ALTERNATIVE AU FORCEPS
Par Jean L Theagene
1986-2021/Trente-cinq ans que ce pays marche à reculons, qu’on est contraint de retourner du côté du passé pour puiser des forces et se relever, pour donner un sens à la vie et survivre !
Trente-cinq ans de démocratie du divertissement où des comiques entrent en politique et des politiques arrivent avec des qualités de comique dont le langage coloré ne fait pas seulement rire mais invite à une profonde réflexion sur leurs mimiques extraordinaires. Aidés en la circonstance de formations politiques bidon aux contours complexes, contradictoires et par certains aspects très dangereux pour le pays en continuant à leur façon les spectacles de bouffonnerie. De ce tableau trompeur naissent des mafias, des gangs, du clientélisme politique, de la corruption, des jeunes angoissés par leur avenir, des accusations d’improvisation, de dilettantisme, d’irresponsabilité, menace sérieuse capable de faire imploser cette société abonnée aux émeutes.
Les jours passent et la pelote des existences humbles et vaillantes veille en permanence au grain alors que les tenants du pouvoir écaillent le vernis de leur opulence, de leur réussite. Et voici que le temps d’un été très sec et caniculaire, un été, disons le, qui rit à gorge déployée où le peuple moissonne les humeurs du Ciel, suite au communiqué du gouvernement, un mouvement sans structure,.sans planification, sans comité stratégique déstabilise dans un cataclysme politique la vie haïtienne et excelle à entretenir une atmosphère trouble.
Dès lors, le pouvoir est partout et nulle part. Le peuple est aux commandes. Les langues se délient. Les couteaux aiguisés sont sortis. Le ciel fuit, la mer tremble et la terre glisse sous les pas de ces hommes de pouvoir qui n’ont jamais été inscrits nulle part, même pas chez les scouts. Quoiqu’il en soit, ils sont allés au bout de leurs rêves, qui président, Ministres, qui Sénateurs,. Députés, Maires et tutti quanti.

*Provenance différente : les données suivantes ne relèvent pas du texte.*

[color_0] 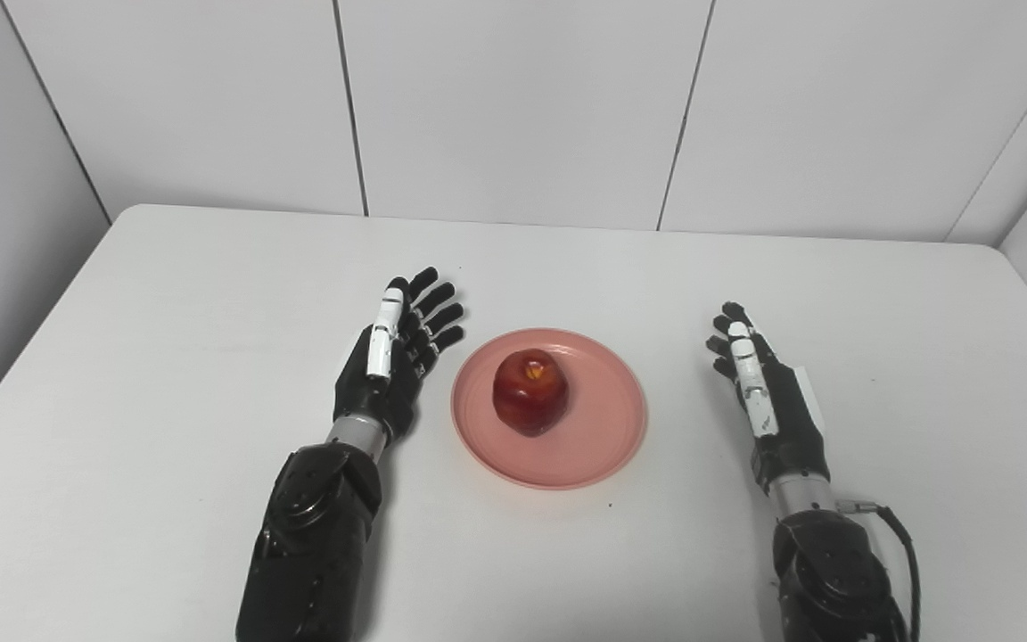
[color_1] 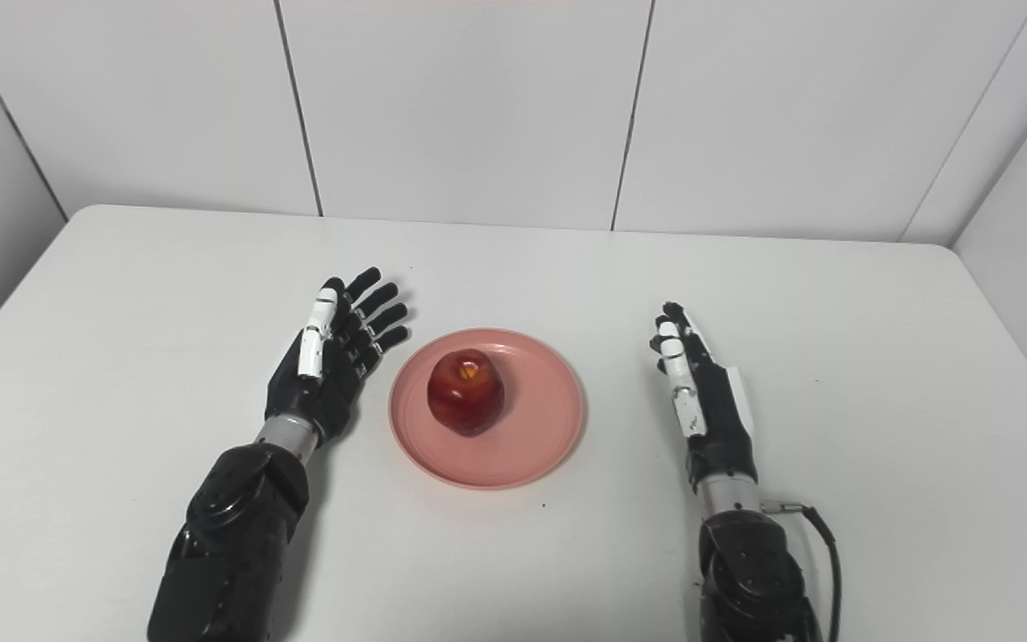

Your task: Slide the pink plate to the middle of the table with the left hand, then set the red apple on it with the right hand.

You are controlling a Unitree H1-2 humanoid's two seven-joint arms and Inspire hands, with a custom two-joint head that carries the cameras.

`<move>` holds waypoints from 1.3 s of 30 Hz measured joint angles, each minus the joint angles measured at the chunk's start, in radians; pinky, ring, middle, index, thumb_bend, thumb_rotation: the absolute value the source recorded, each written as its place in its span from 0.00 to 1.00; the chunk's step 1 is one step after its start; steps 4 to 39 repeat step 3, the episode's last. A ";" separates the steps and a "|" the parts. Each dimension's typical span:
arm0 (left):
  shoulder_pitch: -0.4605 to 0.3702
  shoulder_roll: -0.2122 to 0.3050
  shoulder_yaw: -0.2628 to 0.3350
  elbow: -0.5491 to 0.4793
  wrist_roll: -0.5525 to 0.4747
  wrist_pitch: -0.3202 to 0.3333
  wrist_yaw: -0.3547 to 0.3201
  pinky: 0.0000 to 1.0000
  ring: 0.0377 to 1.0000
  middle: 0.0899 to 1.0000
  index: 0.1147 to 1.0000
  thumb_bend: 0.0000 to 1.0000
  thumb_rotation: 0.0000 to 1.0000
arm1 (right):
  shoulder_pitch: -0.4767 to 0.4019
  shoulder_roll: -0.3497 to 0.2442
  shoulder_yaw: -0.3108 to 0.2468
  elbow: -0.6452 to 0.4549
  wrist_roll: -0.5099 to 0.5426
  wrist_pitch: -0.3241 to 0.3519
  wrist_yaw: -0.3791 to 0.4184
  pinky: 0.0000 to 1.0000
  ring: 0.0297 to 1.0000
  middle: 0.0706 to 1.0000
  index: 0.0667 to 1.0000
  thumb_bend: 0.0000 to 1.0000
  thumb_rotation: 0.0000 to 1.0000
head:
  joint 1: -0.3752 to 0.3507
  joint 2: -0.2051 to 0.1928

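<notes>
A pink plate (color_0: 598, 437) lies near the middle of the white table (color_0: 166, 294). A red apple (color_0: 529, 391) sits on it, a little left of the plate's centre, stem dimple up. My left hand (color_0: 393, 357) rests just left of the plate, open, fingers stretched out and apart, not touching the rim. My right hand (color_0: 763, 388) lies a short way to the right of the plate, also open with fingers straight, holding nothing. The same scene shows in the right eye view: plate (color_1: 536, 446), apple (color_1: 465, 390), left hand (color_1: 331, 357), right hand (color_1: 705, 397).
White wall panels (color_0: 513, 107) stand behind the table's far edge. A black cable (color_0: 906, 544) loops by my right forearm. Nothing else lies on the tabletop.
</notes>
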 measured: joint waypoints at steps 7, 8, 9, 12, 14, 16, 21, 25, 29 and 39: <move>0.009 -0.001 0.000 -0.012 0.000 0.000 0.003 0.86 0.85 0.87 0.85 0.37 1.00 | 0.000 0.000 0.000 0.000 0.003 -0.011 0.000 0.90 0.89 0.91 0.91 0.28 1.00 | 0.002 -0.002; 0.009 -0.001 0.000 -0.012 0.000 0.000 0.003 0.86 0.85 0.87 0.85 0.37 1.00 | 0.000 0.000 0.000 0.000 0.003 -0.011 0.000 0.90 0.89 0.91 0.91 0.28 1.00 | 0.002 -0.002; 0.009 -0.001 0.000 -0.012 0.000 0.000 0.003 0.86 0.85 0.87 0.85 0.37 1.00 | 0.000 0.000 0.000 0.000 0.003 -0.011 0.000 0.90 0.89 0.91 0.91 0.28 1.00 | 0.002 -0.002; 0.009 -0.001 0.000 -0.012 0.000 0.000 0.003 0.86 0.85 0.87 0.85 0.37 1.00 | 0.000 0.000 0.000 0.000 0.003 -0.011 0.000 0.90 0.89 0.91 0.91 0.28 1.00 | 0.002 -0.002; 0.009 -0.001 0.000 -0.012 0.000 0.000 0.003 0.86 0.85 0.87 0.85 0.37 1.00 | 0.000 0.000 0.000 0.000 0.003 -0.011 0.000 0.90 0.89 0.91 0.91 0.28 1.00 | 0.002 -0.002; 0.009 -0.001 0.000 -0.012 0.000 0.000 0.003 0.86 0.85 0.87 0.85 0.37 1.00 | 0.000 0.000 0.000 0.000 0.003 -0.011 0.000 0.90 0.89 0.91 0.91 0.28 1.00 | 0.002 -0.002; 0.009 -0.001 0.000 -0.012 0.000 0.000 0.003 0.86 0.85 0.87 0.85 0.37 1.00 | 0.000 0.000 0.000 0.000 0.003 -0.011 0.000 0.90 0.89 0.91 0.91 0.28 1.00 | 0.002 -0.002; 0.009 -0.001 0.000 -0.012 0.000 0.000 0.003 0.86 0.85 0.87 0.85 0.37 1.00 | 0.000 0.000 0.000 0.000 0.003 -0.011 0.000 0.90 0.89 0.91 0.91 0.28 1.00 | 0.002 -0.002; 0.009 -0.001 0.000 -0.012 0.000 0.000 0.003 0.86 0.85 0.87 0.85 0.37 1.00 | 0.000 0.000 0.000 0.000 0.003 -0.011 0.000 0.90 0.89 0.91 0.91 0.28 1.00 | 0.002 -0.002; 0.009 -0.001 0.000 -0.012 0.000 0.000 0.003 0.86 0.85 0.87 0.85 0.37 1.00 | 0.000 0.000 0.000 0.000 0.003 -0.011 0.000 0.90 0.89 0.91 0.91 0.28 1.00 | 0.002 -0.002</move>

A la vérité ces pilotes, prisonniers de leurs commanditaires, ne tiennent pas vraiment le volant. Ils reçoivent des ordres d’un non chef qui approuve, choisit, refuse,désigne. Ce non chef qui ferme les yeux sur les conditions de vie de ce peuple bon enfant, les croyant soumis, se bouche les oreilles sur leur exaspération qui aurait pu tout au moins leur redonner un peu d’humanité, n’avait pas prévu dans son agenda un tel soulèvement. Tout allait bien Mme la Marquise pendant que le feu couvait sous la cendre. À la merci de son tempérament, le non chef n’a pas jugé bon de demander aux mots de lui apporter une dimension qu’il n’a peut-être pas assez ou jamais éprouvée. Et le pire arriva, on ne peut que s’en plaindre. Des sacrifices de toute une vie partent en fumée et c’est grotesque !
Au moment où nous griffonnons ces lignes, le seul espoir serait qu’une nouvelle classe dirigeante fiable apparaisse, que le peuple ait recours à des personnalités rompues au métier de la politique pour qu’un nouveau gouvernement se révèle plus réaliste et efficace , capable de maintenir la paix et l’ordre. A contrario, à moins que ce soit le fait d’une formule magique, les jours à venir s’annoncent encore beaucoup plus sombres. Car, sous tous les cieux, Haïti exceptée, la politique a toujours été un sport d’élite.